The Red Flags: What Insiders Allegedly Knew Before Shareholders Did

NEW YORK, May 11, 2026 (GLOBE NEWSWIRE) -- Levi & Korsinsky, LLP announces that a securities class action has been filed against Power Solutions International, Inc. (NASDAQ: PSIX).

YOU MAY BE AFFECTED IF YOU:

  • Purchased PSIX stock between May 8, 2025 and March 2, 2026
  • Lost money on your Power Solutions investment

Find out if you qualify to recover losses or contact Joseph E. Levi, Esq. at jlevi@levikorsinsky.com or (212) 363-7500.

Power Solutions shares fell $24.84 per share, or 28.97%, to close at $60.91 on March 3, 2026, after the Company disclosed that gross margins had collapsed 8% year-over-year due to problems management had characterized as merely "temporary" for three consecutive quarters.

What They Allegedly Knew

The securities action alleges that while management publicly described manufacturing challenges as short-lived growing pains, internal operations told a different story. Gross margins deteriorated every single quarter of 2025: from 29.7% in Q1, to 28.2% in Q2, to 23.9% in Q3, and finally to 21.9% in Q4. As claimed in the action, this was not a temporary disruption but a deepening structural problem that executives had visibility into well before shareholders.

The Red Flags That Emerged

The complaint identifies a pattern of escalating warning signs that were allegedly minimized or concealed:

  • Q1 2025 (May 8): Management touted "higher growth, higher-margin markets" and 29.7% gross margin while announcing accelerated data center production capacity expansion
  • Q2 2025 (August 7): Gross margin fell 360 basis points to 28.2%, yet the decline was attributed to "temporary inefficiencies" from the ramp-up
  • September 5, 2025: An investor presentation continued to tout "margin expansion opportunities" even as margins had already begun their decline
  • Q3 2025 (November 6): Gross margin dropped another 430 basis points to 23.9%, and the 2025 sales growth outlook was quietly cut to 45%, far below the 74% and 65% quarterly growth rates previously reported
  • Q4 2025 (March 2, 2026): Gross margin fell to 21.9%, the Company disclosed it was only now "executing specific actions to improve supply chain performance," and the 2026 outlook offered only "moderate margin improvement"

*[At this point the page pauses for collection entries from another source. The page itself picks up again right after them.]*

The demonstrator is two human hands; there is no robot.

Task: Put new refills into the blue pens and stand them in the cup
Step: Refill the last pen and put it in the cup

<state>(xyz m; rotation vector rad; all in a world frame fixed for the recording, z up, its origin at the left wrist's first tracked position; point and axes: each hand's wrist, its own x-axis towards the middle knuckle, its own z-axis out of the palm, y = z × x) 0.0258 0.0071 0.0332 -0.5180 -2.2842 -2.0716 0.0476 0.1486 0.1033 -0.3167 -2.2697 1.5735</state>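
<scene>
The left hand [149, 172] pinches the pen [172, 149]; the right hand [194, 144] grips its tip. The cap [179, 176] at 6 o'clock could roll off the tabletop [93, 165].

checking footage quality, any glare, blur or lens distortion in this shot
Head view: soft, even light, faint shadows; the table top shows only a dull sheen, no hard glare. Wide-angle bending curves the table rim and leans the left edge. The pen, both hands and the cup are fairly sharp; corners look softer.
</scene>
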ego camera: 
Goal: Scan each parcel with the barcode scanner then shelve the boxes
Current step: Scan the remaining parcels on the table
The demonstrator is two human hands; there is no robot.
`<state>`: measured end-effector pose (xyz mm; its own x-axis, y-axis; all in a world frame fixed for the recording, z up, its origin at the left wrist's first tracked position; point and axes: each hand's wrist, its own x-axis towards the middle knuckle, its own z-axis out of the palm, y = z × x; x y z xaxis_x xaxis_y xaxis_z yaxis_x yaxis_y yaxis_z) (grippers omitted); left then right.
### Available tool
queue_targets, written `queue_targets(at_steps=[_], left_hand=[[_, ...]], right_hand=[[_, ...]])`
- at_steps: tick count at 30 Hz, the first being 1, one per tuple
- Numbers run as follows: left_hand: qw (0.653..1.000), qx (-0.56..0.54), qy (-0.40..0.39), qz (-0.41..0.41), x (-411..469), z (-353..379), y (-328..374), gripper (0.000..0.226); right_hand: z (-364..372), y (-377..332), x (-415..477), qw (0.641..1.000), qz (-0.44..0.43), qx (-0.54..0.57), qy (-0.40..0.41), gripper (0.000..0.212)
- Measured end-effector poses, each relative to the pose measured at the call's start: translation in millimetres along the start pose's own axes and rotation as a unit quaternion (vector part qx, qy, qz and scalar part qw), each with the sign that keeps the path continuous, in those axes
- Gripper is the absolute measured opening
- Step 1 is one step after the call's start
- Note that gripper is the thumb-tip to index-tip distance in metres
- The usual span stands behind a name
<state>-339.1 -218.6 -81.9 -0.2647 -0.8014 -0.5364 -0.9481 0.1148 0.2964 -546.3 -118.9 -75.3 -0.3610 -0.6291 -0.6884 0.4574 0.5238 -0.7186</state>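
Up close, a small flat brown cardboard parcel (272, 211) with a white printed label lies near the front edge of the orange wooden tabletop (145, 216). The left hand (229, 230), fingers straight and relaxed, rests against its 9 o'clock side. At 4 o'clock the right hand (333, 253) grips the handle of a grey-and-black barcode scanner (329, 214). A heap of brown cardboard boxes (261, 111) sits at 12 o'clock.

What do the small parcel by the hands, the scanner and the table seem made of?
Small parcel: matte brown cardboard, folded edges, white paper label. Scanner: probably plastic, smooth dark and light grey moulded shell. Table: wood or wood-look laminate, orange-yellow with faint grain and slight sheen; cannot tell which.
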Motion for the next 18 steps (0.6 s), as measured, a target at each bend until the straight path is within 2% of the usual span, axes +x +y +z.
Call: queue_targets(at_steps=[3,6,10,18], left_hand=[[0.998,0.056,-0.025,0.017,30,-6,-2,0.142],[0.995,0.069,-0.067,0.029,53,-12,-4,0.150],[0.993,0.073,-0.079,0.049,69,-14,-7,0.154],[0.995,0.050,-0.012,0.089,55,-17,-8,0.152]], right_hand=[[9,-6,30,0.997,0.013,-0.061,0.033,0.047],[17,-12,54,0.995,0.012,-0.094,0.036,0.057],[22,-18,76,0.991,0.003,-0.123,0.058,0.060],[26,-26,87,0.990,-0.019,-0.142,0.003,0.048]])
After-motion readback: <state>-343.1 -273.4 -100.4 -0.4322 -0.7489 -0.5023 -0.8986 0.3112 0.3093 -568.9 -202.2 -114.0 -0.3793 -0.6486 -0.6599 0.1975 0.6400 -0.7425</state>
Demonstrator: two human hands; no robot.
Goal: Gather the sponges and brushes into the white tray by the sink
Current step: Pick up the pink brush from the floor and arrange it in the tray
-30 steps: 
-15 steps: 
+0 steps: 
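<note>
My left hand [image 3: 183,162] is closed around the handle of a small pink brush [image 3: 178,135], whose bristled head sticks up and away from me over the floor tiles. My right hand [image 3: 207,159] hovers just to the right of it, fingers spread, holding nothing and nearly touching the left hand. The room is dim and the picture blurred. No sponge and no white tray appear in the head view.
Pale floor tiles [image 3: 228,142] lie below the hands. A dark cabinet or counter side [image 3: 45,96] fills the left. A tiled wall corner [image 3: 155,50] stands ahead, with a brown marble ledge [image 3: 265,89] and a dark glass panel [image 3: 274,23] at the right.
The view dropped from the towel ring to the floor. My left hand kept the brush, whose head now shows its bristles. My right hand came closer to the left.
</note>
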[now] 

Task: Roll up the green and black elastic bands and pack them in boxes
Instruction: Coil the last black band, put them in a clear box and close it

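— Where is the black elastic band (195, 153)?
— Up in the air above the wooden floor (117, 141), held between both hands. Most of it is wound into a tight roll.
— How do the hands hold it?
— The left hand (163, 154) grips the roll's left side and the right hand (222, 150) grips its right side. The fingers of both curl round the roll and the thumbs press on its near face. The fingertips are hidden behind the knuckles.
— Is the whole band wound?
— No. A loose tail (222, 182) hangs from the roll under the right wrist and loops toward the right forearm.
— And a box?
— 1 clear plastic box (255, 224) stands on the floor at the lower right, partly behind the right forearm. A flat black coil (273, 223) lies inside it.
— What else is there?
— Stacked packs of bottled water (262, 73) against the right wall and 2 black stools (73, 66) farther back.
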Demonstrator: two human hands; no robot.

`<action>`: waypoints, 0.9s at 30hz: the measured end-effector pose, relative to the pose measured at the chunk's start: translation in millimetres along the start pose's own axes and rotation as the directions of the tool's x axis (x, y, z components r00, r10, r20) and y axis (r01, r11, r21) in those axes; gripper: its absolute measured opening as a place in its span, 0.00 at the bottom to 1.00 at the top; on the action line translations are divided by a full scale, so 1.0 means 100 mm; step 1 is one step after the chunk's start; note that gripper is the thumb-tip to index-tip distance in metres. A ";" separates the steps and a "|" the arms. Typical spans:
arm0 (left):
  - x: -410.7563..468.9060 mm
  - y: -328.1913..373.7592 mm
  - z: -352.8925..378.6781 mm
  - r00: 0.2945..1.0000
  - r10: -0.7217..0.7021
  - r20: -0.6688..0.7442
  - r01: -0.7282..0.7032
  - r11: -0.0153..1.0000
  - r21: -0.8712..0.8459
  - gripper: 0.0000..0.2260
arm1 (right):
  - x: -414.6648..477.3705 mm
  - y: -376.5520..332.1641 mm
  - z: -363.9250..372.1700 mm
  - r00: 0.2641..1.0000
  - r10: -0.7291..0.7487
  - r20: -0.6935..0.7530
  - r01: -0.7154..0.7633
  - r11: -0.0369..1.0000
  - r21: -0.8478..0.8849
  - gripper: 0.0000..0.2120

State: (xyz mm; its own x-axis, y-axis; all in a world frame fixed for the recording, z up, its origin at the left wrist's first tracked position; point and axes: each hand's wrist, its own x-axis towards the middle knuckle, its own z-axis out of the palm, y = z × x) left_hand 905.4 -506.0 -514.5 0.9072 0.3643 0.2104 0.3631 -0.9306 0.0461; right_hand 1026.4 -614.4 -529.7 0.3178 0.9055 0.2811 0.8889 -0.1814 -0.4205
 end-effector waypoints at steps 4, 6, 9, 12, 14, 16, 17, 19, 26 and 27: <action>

As pleaded in the complaint, the gap between the optimistic public narrative and the accelerating margin erosion widened with each passing quarter.

Inside Knowledge vs. Public Statements

The action contends that the individual defendants possessed the power and authority to control the Company's SEC filings, press releases, and investor presentations. They were allegedly provided with these materials before issuance and had the ability to prevent misleading information from reaching the public. According to the lawsuit, they knew that concealed adverse facts had not been disclosed to shareholders and that the Company's positive statements lacked a reasonable basis.

"The timeline raises important questions about when certain risks were known internally versus when they were disclosed to the investing public. Three consecutive quarters of margin compression, each described as temporary, demands scrutiny." -- Joseph E. Levi, Esq.

Submit your information to recover losses or call (212) 363-7500.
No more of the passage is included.